Il “problema” delle donne e dalla violenza, in particolare nelle vicende di femminicidio, è sbagliato considerarlo in una netta divisione tra il genere femminile nel ruolo di vittima e il maschio colpevole. Non si può approdare ad un’analisi, qualsiasi possa essere, spaccando la vicenda tra una vittima e il colpevole. La realtà è diversa e più complessa.
La prima domanda da porsi è chi ha scelto quel maschio che poi si rivolta contro la sua dolce metà? Perchè i coniugi o la coppia non è stata capace d’auto educarsi?
Il problema non è solo delle donne che non sanno educare i loro maschi o di quest’ultimi che degenerano, ma della coppia.
La violenza tra due persone che si sono scelte per vivere insieme è un problema di coppia, non di uno o dell’altro.
Questo ragionamento è troppo elevato e complesso per il sindacato comunista che preferisce prendere le parti di qualcuno a caso pur di fare scena e visibilità artificiale quanto superficiale.

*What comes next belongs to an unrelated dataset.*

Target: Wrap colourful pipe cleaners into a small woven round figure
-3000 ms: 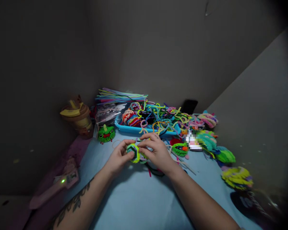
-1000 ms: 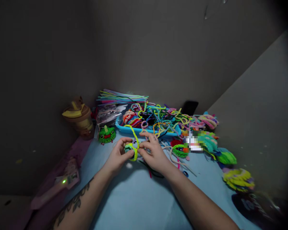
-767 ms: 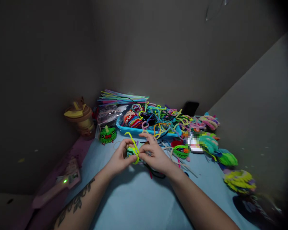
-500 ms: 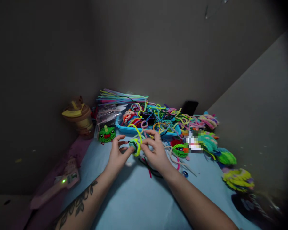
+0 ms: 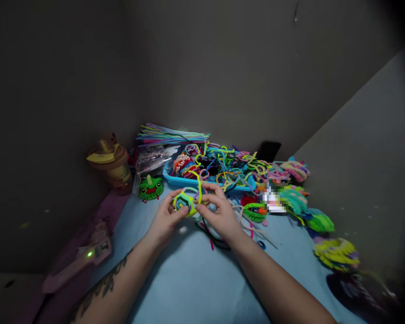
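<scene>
Between my hands, above the light blue table cover [image 5: 189, 279], is a small coiled pipe-cleaner piece [image 5: 182, 202] with a teal and dark middle and a yellow-green outer ring. My left hand [image 5: 165, 220] grips it from the left, thumb on its front face. With thumb and fingers my right hand [image 5: 219, 216] pinches a yellow-green pipe cleaner [image 5: 200, 186] at the piece's right side; its free end points upward. Dark green and pink pipe cleaners [image 5: 214, 240] lie on the cover below my right hand.
Behind is a blue tray [image 5: 175, 181] heaped with coloured pipe cleaners. A bundle of straight pipe cleaners [image 5: 172, 135] lies further back. At left are a green frog-like figure [image 5: 150, 189], a lidded cup [image 5: 113, 166] and a pink glue gun [image 5: 77, 270]. Fuzzy finished pieces [image 5: 335, 254] line the right edge.
My left hand has closed in around the coiled piece, whose face has turned more toward me. The pipe cleaner's free end has gone from curving left to standing nearly upright.
</scene>
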`<state>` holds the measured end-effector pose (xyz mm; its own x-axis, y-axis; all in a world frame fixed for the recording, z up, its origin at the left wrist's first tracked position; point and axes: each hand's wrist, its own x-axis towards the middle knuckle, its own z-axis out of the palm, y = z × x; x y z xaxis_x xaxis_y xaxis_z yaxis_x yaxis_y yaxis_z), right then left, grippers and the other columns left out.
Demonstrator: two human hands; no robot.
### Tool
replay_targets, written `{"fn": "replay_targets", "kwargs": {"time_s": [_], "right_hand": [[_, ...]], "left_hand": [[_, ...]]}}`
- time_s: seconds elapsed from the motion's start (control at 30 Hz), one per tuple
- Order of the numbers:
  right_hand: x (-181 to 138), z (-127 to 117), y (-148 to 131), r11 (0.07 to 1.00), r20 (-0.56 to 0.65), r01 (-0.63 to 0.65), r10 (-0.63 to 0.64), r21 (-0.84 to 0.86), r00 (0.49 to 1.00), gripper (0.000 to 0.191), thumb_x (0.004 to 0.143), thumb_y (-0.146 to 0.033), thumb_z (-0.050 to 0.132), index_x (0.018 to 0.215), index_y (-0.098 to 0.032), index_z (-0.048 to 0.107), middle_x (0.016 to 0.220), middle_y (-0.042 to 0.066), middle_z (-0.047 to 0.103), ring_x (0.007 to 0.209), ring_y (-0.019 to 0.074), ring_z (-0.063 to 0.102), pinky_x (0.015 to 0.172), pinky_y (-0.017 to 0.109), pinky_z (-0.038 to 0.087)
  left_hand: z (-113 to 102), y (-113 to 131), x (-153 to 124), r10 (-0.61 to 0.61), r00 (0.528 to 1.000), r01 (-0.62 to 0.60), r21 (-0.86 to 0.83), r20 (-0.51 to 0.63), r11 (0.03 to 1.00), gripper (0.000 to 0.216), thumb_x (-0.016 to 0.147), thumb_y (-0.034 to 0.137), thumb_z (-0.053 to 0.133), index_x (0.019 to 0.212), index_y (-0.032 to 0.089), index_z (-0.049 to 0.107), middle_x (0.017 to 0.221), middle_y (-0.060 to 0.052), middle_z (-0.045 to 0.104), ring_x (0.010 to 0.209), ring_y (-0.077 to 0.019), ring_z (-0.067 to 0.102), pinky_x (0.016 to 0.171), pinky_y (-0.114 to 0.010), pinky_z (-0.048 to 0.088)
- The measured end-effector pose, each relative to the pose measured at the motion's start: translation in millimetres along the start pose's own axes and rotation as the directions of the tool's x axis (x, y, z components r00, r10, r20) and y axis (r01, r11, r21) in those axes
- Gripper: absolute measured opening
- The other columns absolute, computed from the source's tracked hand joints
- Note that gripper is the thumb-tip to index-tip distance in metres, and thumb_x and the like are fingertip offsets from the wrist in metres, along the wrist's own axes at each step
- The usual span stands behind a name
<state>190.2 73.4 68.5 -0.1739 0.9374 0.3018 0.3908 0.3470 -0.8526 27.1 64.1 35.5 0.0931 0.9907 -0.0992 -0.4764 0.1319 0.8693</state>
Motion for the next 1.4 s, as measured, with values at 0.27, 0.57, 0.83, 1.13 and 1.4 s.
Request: {"fn": "replay_targets", "kwargs": {"time_s": [0.27, 0.57, 0.83, 1.13, 1.4], "right_hand": [[6.3, -5.3, 4.7, 0.971, 0.12, -0.091, 0.065, 0.223, 0.991, 0.009, 0.07, -0.025, 0.072, 0.07, -0.02, 0.064, 0.123, 0.007, 0.051, 0.124, 0.0235, 0.048, 0.104, 0.037, 0.037], [7.0, -4.1, 7.4, 0.98, 0.11, -0.11, 0.092, 0.163, 0.99, 0.014, 0.074, -0.03, 0.068, 0.067, -0.019, 0.062, 0.117, 0.008, 0.05, 0.119, 0.0243, 0.048, 0.105, 0.038, 0.033], [4.9, 1.0, 10.7, 0.995, 0.067, -0.097, 0.095, 0.018, 0.993, 0.017, 0.079, -0.027, 0.059, 0.065, -0.019, 0.055, 0.12, 0.009, 0.049, 0.121, 0.0245, 0.046, 0.103, 0.038, 0.033], [-1.5, 10.0, 6.5, 0.991, -0.033, 0.033, -0.038, -0.128, 0.999, 0.013, 0.078, -0.021, 0.061, 0.065, -0.019, 0.06, 0.117, 0.009, 0.05, 0.117, 0.026, 0.046, 0.1, 0.042, 0.035], [-3.6, 11.6, 5.0, 0.991, 0.035, 0.022, -0.018, -0.129, 0.999, 0.013, 0.077, -0.017, 0.062, 0.065, -0.018, 0.06, 0.116, 0.009, 0.05, 0.119, 0.0261, 0.044, 0.101, 0.043, 0.034]], "left_hand": [[0.3, -1.7, -4.8, -0.084, 0.986, 0.081, 0.028, 0.144, 0.996, 0.053, 0.065, 0.027, 0.082, 0.112, 0.019, 0.059, 0.097, -0.004, 0.067, 0.081, -0.0163, 0.062, 0.071, -0.027, 0.049], [-1.3, 1.5, -6.0, -0.078, 0.975, 0.081, -0.004, 0.209, 0.997, 0.054, 0.067, 0.028, 0.081, 0.115, 0.022, 0.058, 0.099, -0.005, 0.065, 0.081, -0.0165, 0.061, 0.071, -0.029, 0.049], [-1.5, -9.7, -2.5, 0.187, 0.982, -0.182, 0.423, 0.03, 0.888, 0.053, 0.073, 0.034, 0.073, 0.119, 0.022, 0.049, 0.117, -0.009, 0.054, 0.104, -0.0214, 0.056, 0.083, -0.033, 0.048], [-4.1, -14.6, -10.1, 0.424, 0.863, -0.462, 0.771, 0.275, 0.439, 0.021, 0.081, 0.027, 0.062, 0.078, 0.021, 0.042, 0.115, -0.011, 0.054, 0.119, -0.0254, 0.049, 0.091, -0.038, 0.046], [-1.4, -12.3, -10.2, 0.401, 0.858, -0.471, 0.801, 0.319, 0.37, 0.021, 0.081, 0.017, 0.055, 0.07, 0.021, 0.037, 0.105, -0.011, 0.057, 0.118, -0.0242, 0.052, 0.088, -0.034, 0.046]]}}
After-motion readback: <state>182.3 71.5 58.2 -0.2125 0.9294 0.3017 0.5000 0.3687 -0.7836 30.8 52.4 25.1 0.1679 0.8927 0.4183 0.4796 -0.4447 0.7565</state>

Un profilo di ricerca così intenso e avvolgente, in grado di considerare la coppia come il naturale interlocutore d’ogni vicenda che sia valida per figli ed adulti, esula dal sindacato che non ha gli strumenti, la cultura e capacità dialettica per poterlo sviluppare. Eppure la CGIL cerca disperatamente d’entrare in ogni spazio possibile, anche non pertinente per sopravvivere.